NCLT Has No Jurisdiction to Challenge Benami Attachment Orders Under IBC: Supreme Court Affirms Exclusive Benami Act Forum

Case Name: S. Rajendran v. The Deputy Commissioner of Income Tax (Benami Prohibition) & Ors.

Citation: 2026 INSC 187; Civil Appeal No. 7140 of 2022 with Civil Appeal Nos. 6971 of 2025, 6661 of 2023 and 6662 of 2023

Date of Judgment/Order: 24 February 2026

Bench: Hon’ble Mr. Justice Pamidighantam Sri Narasimha and Hon’ble Mr. Justice Atul S. Chandurkar

Held: The Supreme Court held that the National Company Law Tribunal has no jurisdiction under Section 60(5) of the Insolvency and Bankruptcy Code, 2016 to examine or set aside provisional attachment or confiscation orders passed under the Prohibition of Benami Property Transactions Act, 1988. Proceedings under the Benami Act are sovereign, penal and in rem in nature, culminating in statutory vesting of property in the Central Government, and are governed by a complete and self-contained adjudicatory and appellate framework. The IBC cannot be invoked to bypass or dilute this specialised statutory mechanism, and moratorium under Section 14 or immunity under Section 32A does not interdict sovereign confiscatory action against tainted property.
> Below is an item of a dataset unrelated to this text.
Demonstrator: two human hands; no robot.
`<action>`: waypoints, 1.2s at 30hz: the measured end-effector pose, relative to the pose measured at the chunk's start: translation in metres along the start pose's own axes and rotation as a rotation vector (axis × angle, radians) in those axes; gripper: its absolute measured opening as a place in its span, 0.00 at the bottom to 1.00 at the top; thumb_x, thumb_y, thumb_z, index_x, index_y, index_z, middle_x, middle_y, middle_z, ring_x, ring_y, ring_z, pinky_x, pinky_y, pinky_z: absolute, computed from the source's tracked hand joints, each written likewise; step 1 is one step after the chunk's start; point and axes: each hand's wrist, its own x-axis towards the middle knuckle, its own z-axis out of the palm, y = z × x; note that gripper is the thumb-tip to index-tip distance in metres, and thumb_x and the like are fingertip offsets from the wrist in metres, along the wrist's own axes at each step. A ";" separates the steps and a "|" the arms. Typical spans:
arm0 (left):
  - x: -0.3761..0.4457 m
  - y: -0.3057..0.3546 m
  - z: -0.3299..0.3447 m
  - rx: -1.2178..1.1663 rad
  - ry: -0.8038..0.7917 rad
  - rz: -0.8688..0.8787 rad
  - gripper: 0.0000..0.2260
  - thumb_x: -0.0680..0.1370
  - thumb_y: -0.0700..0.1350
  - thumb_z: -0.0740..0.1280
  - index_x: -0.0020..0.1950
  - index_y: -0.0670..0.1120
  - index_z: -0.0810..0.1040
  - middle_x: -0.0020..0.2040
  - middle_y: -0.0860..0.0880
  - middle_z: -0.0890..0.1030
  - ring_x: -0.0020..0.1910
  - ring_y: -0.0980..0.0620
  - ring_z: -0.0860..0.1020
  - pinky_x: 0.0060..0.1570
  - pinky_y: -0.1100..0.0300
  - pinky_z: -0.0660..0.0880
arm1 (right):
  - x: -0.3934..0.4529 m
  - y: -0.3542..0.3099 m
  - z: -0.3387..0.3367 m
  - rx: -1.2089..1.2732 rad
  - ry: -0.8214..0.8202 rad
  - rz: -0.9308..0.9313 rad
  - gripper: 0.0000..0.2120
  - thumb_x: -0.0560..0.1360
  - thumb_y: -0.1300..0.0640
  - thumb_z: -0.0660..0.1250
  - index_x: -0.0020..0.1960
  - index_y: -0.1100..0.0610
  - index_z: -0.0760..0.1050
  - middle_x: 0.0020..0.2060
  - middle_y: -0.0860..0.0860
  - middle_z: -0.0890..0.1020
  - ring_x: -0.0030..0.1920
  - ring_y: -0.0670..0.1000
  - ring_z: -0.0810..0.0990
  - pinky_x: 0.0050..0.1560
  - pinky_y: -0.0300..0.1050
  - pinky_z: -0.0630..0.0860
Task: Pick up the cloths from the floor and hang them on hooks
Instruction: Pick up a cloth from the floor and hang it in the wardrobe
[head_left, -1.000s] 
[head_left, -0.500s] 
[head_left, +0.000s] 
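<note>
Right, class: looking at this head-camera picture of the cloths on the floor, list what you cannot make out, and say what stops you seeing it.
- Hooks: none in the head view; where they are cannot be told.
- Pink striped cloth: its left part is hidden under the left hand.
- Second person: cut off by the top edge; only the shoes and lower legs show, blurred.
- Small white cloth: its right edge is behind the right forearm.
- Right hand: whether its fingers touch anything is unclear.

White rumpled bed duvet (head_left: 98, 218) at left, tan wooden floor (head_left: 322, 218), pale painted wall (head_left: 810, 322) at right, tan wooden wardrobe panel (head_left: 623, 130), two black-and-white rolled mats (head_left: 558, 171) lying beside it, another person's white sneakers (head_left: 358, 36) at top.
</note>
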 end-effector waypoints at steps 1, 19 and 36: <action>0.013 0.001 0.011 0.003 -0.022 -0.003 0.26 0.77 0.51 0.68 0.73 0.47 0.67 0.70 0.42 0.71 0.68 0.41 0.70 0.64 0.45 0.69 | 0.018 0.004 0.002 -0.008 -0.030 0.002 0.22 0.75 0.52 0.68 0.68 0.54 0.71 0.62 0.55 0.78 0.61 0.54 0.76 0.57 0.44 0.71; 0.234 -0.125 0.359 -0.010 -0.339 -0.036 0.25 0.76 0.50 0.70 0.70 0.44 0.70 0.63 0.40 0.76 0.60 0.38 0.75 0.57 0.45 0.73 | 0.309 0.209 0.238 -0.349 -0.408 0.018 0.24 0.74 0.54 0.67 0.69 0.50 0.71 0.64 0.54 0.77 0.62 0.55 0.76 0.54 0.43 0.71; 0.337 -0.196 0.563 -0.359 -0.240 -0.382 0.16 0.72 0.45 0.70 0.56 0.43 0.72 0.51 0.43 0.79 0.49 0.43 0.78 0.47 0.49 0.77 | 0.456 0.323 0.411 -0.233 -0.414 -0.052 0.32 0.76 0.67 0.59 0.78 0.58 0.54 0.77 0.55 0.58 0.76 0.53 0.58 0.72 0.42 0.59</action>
Summary: The appeals arose from orders of the NCLT and NCLAT declining to entertain applications filed by liquidators challenging provisional attachment of corporate debtor properties under Section 24 of the Benami Act. The attachment followed investigation into alleged benami transactions involving transfer of 100% shareholding of M/s Padmaadevi Sugars Ltd. to a beneficial owner through an intermediary for consideration paid in demonetised currency. During pendency of corporate insolvency resolution process and subsequent liquidation under the IBC, the liquidators sought to challenge the attachment before the NCLT, contending that the attached properties formed part of the liquidation estate and that Section 238 of the IBC, being a later enactment with a non-obstante clause, would prevail. The NCLT and NCLAT held that the Benami Act provides a complete code with exclusive jurisdiction vested in its authorities and appellate hierarchy, and that insolvency fora cannot act as parallel appellate authorities over sovereign confiscatory action. Before the Supreme Court, the appellants argued that permitting Benami proceedings would defeat maximisation of asset value and disrupt liquidation. The Court undertook a detailed comparative analysis of the Benami Act and the IBC, applied principles governing conflicts between special statutes, and relied on precedents including Embassy Property Developments, Gujarat Urja Vikas Nigam Ltd., and State Bank of India v. Union of India. It held that attachment and confiscation under the Benami Act fall within the public law domain and operate independently of insolvency proceedings; further, property held benami does not form part of the liquidation estate under Section 36 of the IBC as the corporate debtor lacks beneficial ownership.

Decision: All the appeals were dismissed with exemplary costs quantified at Rs. 5 lakhs each, payable to the Supreme Court Advocates on Record Association within four weeks, and the Court affirmed that challenges to attachment or confiscation under the Benami Act must be pursued exclusively through the statutory remedies provided under that Act.